Search code examples
pytorchneural-networkregressiongradient-descent

Why i get a straight line from my neural network model, but the actual distribution should be a curve?


I am trying to fit a data set similar to gauss distribution with a simple neural network, but the effect is not good.

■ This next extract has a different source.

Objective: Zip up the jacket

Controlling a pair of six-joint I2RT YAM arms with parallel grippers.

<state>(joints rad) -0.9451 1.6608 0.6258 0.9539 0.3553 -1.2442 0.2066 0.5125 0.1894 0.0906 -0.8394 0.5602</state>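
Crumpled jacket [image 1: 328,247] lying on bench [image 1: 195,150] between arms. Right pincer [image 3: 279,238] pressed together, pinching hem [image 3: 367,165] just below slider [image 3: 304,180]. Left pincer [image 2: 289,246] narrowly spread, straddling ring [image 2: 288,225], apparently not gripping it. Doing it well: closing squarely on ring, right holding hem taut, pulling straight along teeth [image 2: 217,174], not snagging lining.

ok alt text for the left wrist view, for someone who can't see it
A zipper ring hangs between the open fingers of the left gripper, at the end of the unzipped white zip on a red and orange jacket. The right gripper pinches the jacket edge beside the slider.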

The fitting result is always straight and no matter how I adjust the learning rate or increase the epoch, it has no effect.

blue is the data points and red is model's output at same X value

I also try to use the same model to fit other functions, and the result is that other curves can be fitted well.

So I don't know whether there are problems in my training process or data or the model is too simple.

here's my code

class Net(torch.nn.Module):
    def __init__(self, n_feature, n_hidden1, n_hidden2, n_output):
        super(Net, self).__init__()
        self.hidden1 = torch.nn.Linear(n_feature, n_hidden1)   
        self.hidden2 = torch.nn.Linear(n_hidden1, n_hidden2)
        self.predict = torch.nn.Linear(n_hidden2, n_output)  

    def forward(self, x):
        x = F.relu(self.hidden1(x))      
        x = F.relu(self.hidden2(x))
        x = self.predict(x)             
        return x

net = Net(n_feature=1, n_hidden1=200,n_hidden2=100, n_output=1) 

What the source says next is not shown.